After listing all the alternatives, see what speeds these companies offer. Focus on choosing a residential internet provider that has packages that fit your needs and budget.
See if there is Data Allowance
This is an important point when choosing a residential internet provider. There are some packages that have data consumption limit. That’s right! Just like what happens with cell phones, it can happen with broadband internet.
Therefore, pay close attention before contracting the plan. After all, there’s nothing worse than finishing the package before the month ends and you run out of internet, right?
Be wary of very Low Prices
Of course, paying little is always good, but if when choosing residential top internet providers you find a value far below the average, be wary. It’s good to investigate to be sure what you’re hiring. Also, see if this low value doesn’t only last a few months.
Evaluate Fiber Optic Options
Broadband internet may even be the best known. However, there is also fiber optics, which are usually faster and more stable. Research to see if this service is available in your region and review prices.
In general, fiber poses fewer technical problems, meaning you end up relying on the service at all times, without much concern. Not to mention that installation is simple and depends on just a wire and a router.
In addition, the prices are usually affordable and sometimes even cheaper than broadband. After all, you won’t need to pay a landline deductible, for example, which can lower the price.
When choosing a residential internet provider, ask if the company does not offer TV and internet combos, for example. Sometimes there are discounted prices for those who hire both services. It can be a way to save!
See how the Support is
In general, the consumer only realizes what the provider’s support is like when they need it. However, it is possible to obtain information before hiring. Ask:
- The opening hours;
- How long does a technical repair take;
- If the company has 24-hour service;
- how is the support on weekends;
- If you only serve face-to-face or have virtual and telephone support;
- If there are technicians present in your city;
- If you have a physical store in your municipality that you can look for, among others.
CenturyLink is one of the largest Internet service providers in the United States, available to more than 49 million customers nationwide, according to data from the Federal Communications Commission.
CenturyLink Internet currently offers DSL Internet plans, which can range up to 140 megabits per second, or a 100% fiber network with two plans available.
*Additional fees and terms may apply. Prices vary by location and availability. All prices are subject to change. It may or may not be available based on the service’s address.

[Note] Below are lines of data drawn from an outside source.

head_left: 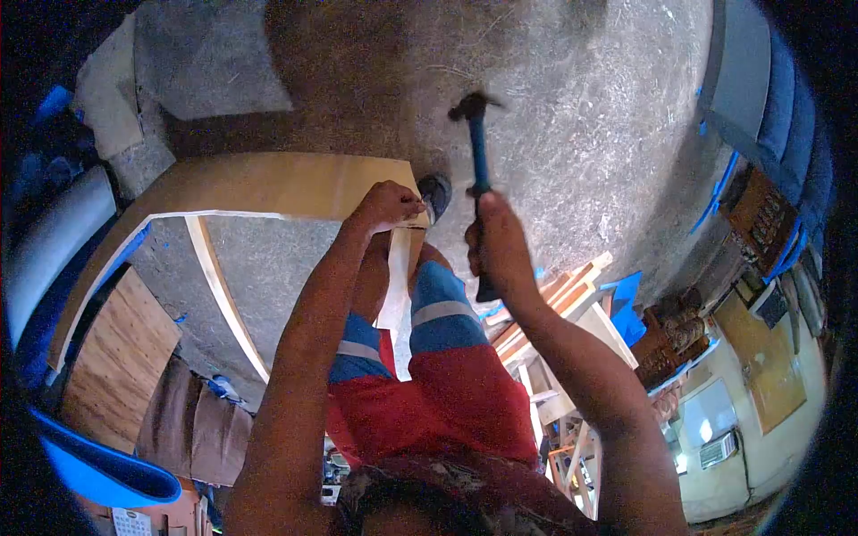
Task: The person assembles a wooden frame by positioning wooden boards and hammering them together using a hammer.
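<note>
My right hand (500, 241) is wrapped round the dark lower handle of a claw hammer (480, 147). The hammer stands raised, its head pointing away from me, to the right of the wooden frame and apart from it. At the near right corner of the wooden frame (295, 183), my left hand (389, 205) is closed in a pinch against the board. Whatever sits between those fingertips is too small to make out. A narrower wooden piece (407, 255) meets the board at this corner and runs back between my knees.
A thin wooden strip (219, 290) crosses the frame's inside. Beyond the corner shows a dark shoe (435, 196) on the concrete floor (590, 134). Wood pieces (559, 304) are stacked at my right. A plywood panel (121, 357) and blue foam-like sheet (98, 469) stand at left.
</note>
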`<state>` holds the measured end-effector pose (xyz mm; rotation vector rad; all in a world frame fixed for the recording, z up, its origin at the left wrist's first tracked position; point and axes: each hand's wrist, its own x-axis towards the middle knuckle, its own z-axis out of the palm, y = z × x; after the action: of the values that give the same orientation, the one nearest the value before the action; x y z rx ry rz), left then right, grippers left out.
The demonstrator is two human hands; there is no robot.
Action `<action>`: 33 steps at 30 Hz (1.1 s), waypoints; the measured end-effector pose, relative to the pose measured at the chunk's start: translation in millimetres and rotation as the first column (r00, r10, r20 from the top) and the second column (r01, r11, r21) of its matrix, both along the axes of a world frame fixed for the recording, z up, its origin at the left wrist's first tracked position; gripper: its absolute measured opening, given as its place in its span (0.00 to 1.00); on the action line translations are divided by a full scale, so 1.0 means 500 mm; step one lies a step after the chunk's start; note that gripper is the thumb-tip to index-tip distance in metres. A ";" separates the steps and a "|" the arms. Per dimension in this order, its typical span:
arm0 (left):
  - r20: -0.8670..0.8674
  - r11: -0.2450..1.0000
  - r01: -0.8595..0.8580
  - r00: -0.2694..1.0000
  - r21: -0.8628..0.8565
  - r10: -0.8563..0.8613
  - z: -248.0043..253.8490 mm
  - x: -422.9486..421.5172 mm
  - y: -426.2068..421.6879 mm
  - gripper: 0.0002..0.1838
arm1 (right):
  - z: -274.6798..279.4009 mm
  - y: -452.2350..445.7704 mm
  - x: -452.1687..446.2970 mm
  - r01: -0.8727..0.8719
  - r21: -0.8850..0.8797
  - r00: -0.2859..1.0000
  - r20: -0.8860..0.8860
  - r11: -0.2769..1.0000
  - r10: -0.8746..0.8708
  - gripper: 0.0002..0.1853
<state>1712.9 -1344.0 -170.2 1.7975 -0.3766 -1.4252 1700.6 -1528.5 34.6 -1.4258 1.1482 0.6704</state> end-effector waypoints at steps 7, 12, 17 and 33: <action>0.002 1.000 -0.015 1.000 -0.003 0.015 0.001 -0.004 0.003 0.21 | 0.006 -0.034 0.029 0.120 0.221 0.967 -0.246 0.968 -0.064 0.22; -0.020 0.998 0.055 0.998 0.014 -0.055 0.000 -0.004 0.004 0.21 | -0.003 -0.034 0.000 -0.139 0.223 0.962 -0.200 0.965 0.185 0.23; 0.323 0.837 0.471 0.775 0.277 -0.543 0.054 0.007 0.024 0.29 | 0.028 -0.039 0.016 -0.037 0.146 0.993 -0.110 0.989 0.054 0.23; 0.531 0.865 0.423 0.684 0.270 -0.500 0.112 -0.009 0.058 0.27 | -0.099 -0.039 -0.224 0.020 0.349 0.928 -0.354 0.937 0.113 0.19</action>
<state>1708.3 -1314.9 -114.1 2.3508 -1.1665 -1.1803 1588.5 -1547.9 -15.1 -1.0509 1.2107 1.1546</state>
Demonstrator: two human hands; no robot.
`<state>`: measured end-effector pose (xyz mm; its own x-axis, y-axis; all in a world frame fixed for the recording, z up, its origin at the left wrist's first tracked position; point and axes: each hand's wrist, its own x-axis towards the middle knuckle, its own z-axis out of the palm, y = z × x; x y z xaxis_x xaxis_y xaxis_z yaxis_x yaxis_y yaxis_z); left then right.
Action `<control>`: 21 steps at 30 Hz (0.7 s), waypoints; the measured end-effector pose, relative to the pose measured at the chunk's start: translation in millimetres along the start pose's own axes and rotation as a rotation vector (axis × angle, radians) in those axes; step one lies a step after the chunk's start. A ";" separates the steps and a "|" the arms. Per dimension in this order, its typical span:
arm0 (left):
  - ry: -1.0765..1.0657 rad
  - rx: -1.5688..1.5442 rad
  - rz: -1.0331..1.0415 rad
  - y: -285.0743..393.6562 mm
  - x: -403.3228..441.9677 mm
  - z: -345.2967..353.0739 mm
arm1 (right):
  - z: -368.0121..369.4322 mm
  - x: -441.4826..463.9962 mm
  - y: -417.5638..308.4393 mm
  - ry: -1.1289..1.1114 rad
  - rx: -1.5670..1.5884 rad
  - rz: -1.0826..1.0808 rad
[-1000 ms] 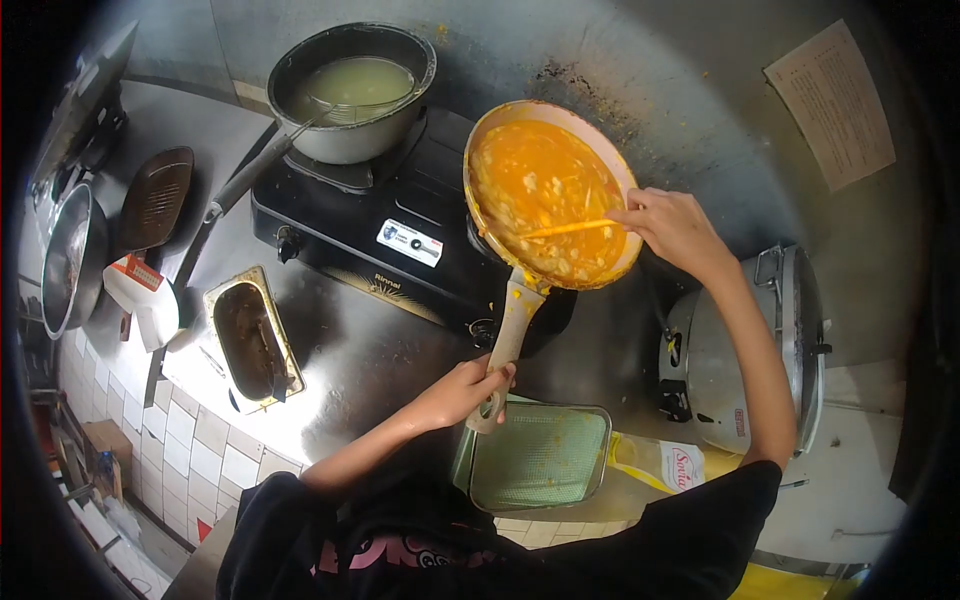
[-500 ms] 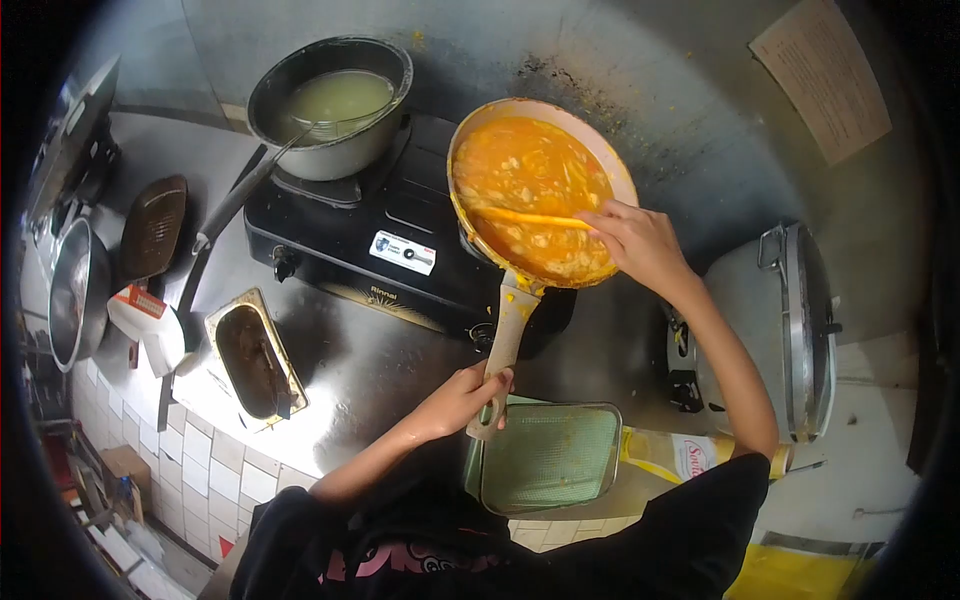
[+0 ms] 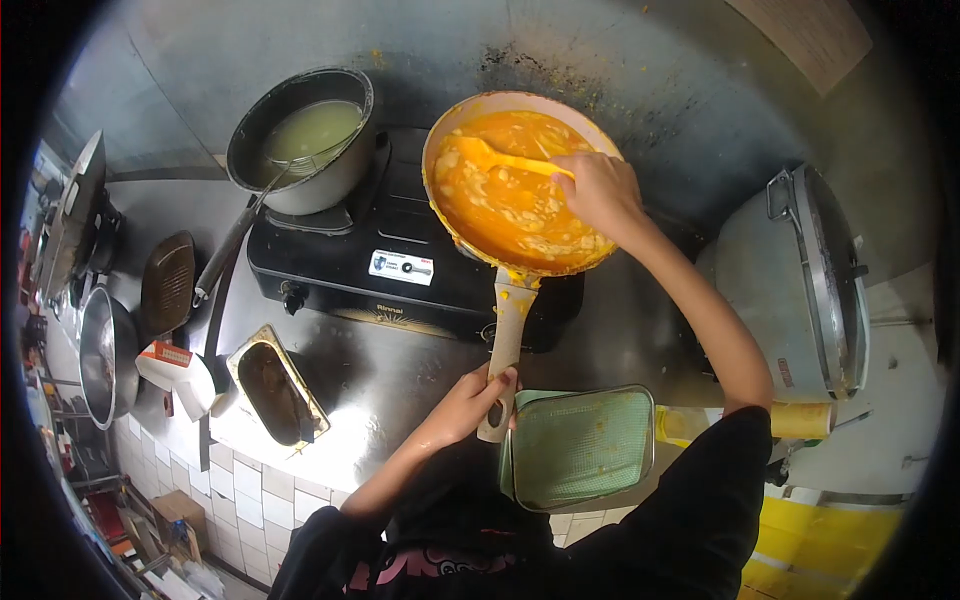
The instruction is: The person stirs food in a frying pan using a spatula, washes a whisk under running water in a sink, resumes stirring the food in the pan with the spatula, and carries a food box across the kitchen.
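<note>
My left hand [image 3: 468, 405] is wrapped round the end of the pale handle [image 3: 509, 325] of a frying pan [image 3: 436, 205] on the right side of the black stove [image 3: 400, 234]. Orange sauce with pale lumps [image 3: 515, 215] fills much of the pan. Over the pan's right side, my right hand [image 3: 600, 190] grips a yellow-orange spatula [image 3: 525, 164], whose head lies in the sauce at the upper left. On the stove's left side stands a dark pot [image 3: 320, 185] of pale green liquid, with a long-handled strainer [image 3: 235, 240] resting in it.
A metal container [image 3: 318, 408] of dark contents sits left of my left hand. A green tray [image 3: 585, 450] lies near my body. At the right stands a large lidded metal pot [image 3: 765, 270]. Pans and a steel bowl [image 3: 125, 355] are at the left.
My right hand has moved the spatula across the sauce toward the pan's upper left. The view has shifted, while my left hand keeps hold of the handle.
</note>
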<state>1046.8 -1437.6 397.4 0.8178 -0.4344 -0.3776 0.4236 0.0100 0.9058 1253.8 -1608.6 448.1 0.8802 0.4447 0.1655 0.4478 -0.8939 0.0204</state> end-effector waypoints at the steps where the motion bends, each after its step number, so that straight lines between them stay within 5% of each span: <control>1: 0.001 0.006 -0.002 -1.0 0.1 0.4 | -7.9 1.5 -0.8 -0.005 0.012 0.040; 8: -0.014 -0.042 0.037 -8.3 1.6 0.0 | -57.4 -18.3 14.8 0.231 -0.025 -0.009; 21: 0.030 -0.058 0.196 -29.0 7.0 3.2 | -65.1 -153.4 38.7 0.044 -0.185 0.093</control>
<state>1039.0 -1443.8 369.1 0.8978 -0.3919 -0.2011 0.2758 0.1441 0.9504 1125.9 -1715.1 487.7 0.9069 0.3604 0.2183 0.3246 -0.9279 0.1833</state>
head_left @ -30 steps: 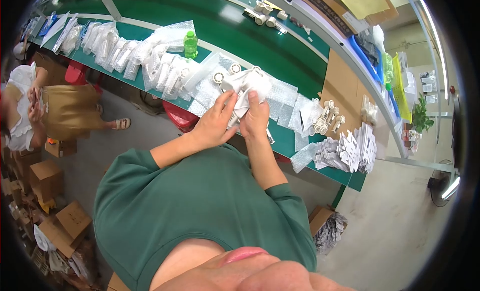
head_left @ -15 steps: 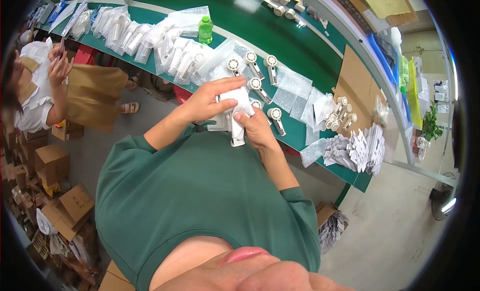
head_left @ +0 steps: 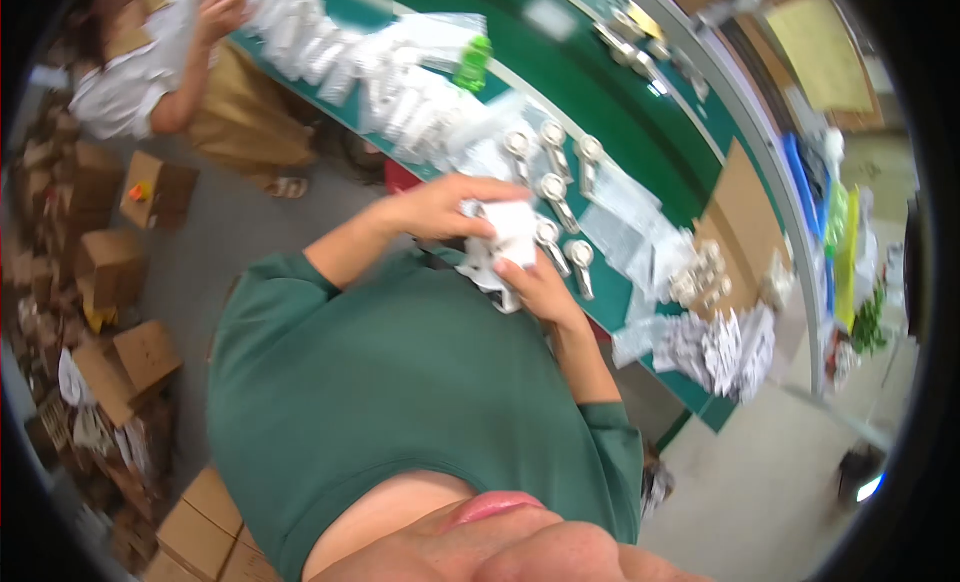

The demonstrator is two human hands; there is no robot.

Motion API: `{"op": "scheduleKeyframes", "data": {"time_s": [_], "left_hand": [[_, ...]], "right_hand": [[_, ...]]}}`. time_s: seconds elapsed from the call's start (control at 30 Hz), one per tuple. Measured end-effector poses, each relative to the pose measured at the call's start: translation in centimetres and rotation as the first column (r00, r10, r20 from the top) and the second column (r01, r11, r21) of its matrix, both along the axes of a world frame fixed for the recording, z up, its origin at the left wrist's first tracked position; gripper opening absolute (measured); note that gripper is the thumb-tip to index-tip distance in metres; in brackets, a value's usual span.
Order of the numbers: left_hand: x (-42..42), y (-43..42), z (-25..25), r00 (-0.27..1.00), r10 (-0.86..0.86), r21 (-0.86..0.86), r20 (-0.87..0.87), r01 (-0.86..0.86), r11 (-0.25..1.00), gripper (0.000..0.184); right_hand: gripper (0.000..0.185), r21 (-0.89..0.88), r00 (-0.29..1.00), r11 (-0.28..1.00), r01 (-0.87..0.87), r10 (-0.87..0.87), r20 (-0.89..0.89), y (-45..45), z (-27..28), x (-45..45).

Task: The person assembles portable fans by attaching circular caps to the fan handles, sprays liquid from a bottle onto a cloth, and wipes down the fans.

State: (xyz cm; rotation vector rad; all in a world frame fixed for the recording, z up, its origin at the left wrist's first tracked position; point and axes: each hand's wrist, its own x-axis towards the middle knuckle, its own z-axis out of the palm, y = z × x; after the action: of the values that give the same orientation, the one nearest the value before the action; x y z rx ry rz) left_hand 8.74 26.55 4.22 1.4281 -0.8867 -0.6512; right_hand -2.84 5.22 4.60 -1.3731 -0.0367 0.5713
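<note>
Close in front of my chest, my left hand (head_left: 450,208) and my right hand (head_left: 546,288) both grip a white folded card piece (head_left: 512,230) with cut-out edges. My left fingers lie over its upper side, and my right thumb presses its lower side. Blur hides its exact shape and whether anything is inside. Just beyond my hands, several small handheld fans (head_left: 556,192) with round white heads and grey handles lie on the green table (head_left: 620,294). Clear bubble-wrap bags (head_left: 615,227) are spread to their right.
Wrapped items (head_left: 400,92) line the table's left part, near a green bottle (head_left: 473,64). Rightward are more fans (head_left: 703,274), white card pieces (head_left: 715,350) and a cardboard sheet (head_left: 742,227). Another person (head_left: 170,82) is at far left, with cardboard boxes (head_left: 110,267) on the floor.
The camera view has turned, so the table appears shifted right and down. The white card piece looks more bunched between my hands. Both hands still hold it.
</note>
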Motion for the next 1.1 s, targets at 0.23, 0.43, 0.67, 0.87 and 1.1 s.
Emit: {"op": "scheduleKeyframes", "data": {"time_s": [0.23, 0.43, 0.67, 0.87, 1.1], "left_hand": [[-0.4, -0.9, -0.7, 0.871, 0.148, -0.034, 0.469, -0.150, 0.988, 0.056], [-3.0, -1.7, -0.1, 0.824, 0.327, 0.179, 0.462, -0.448, 0.876, 0.053], [-3.0, -0.4, 3.6, 0.626, 0.323, 0.007, 0.709, -0.465, 0.885, 0.074], [-2.3, 0.2, 2.4, 0.667, 0.278, -0.046, 0.691, -0.344, 0.938, 0.069], [-2.0, 0.5, -0.6, 0.657, 0.589, 0.014, 0.472, -0.673, 0.739, 0.063]], "right_hand": [[0.043, -0.137, 0.997, 0.990, -0.043, 0.033, -0.076, 0.0, 0.1, 0.1], [0.048, -0.698, 0.957, 0.711, 0.085, 0.138, 0.257, 1.9, 0.1, 0.4], [0.030, -0.638, 0.836, 0.718, 0.277, 0.147, 0.529, 0.4, 0.1, 2.7], [0.043, -0.368, 0.968, 0.909, -0.197, 0.240, 0.077, -0.9, 4.2, 2.3], [0.046, -0.820, 0.772, 0.382, 0.426, 0.320, 0.549, -0.3, 0.8, 2.7]]}}
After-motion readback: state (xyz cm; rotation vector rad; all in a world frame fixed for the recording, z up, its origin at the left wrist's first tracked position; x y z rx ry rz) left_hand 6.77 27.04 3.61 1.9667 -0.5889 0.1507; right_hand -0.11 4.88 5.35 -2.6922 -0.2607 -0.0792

Is CenturyLink Internet Fast?
If the Fiber Gigabit plan is available in your area, CenturyLink’s internet service is quite fast. You’ll find symmetrical download and upload speeds, which means better performance for work (no problematic zoom calls or frozen FaceTime frames) and game (less lag while playing online).
That’s the good news. The not so good news is that many CenturyLink plans are still DSL, which doesn’t work as well as fiber and is also slower than what you find with cable internet connections.
Where is CenturyLink Internet available?
You can find CenturyLink Internet service in 37 U.S. states. The list includes Arizona, Colorado, Florida, Georgia, Idaho, Iowa, Louisiana, Minnesota, Missouri, Montana, Nebraska, Nevada, New Mexico, North Carolina, North Dakota, Ohio, Oregon, Pennsylvania, South Dakota, Texas, Utah, Virginia, Washington, Wisconsin and Wyoming.
Where does CenturyLink Internet Rank for Customer Satisfaction?
CenturyLink saw a significant 7% increase in its 2020 US Customer Satisfaction Index score, earning 63 out of a possible 100 points. This is the highest score the company has had with ACSI since 2016, so things seem to be heading in the right direction. CenturyLink also ranks above other providers operating in similar suburban and rural areas, including Frontier, Mediacom, Suddenlink and Windstream.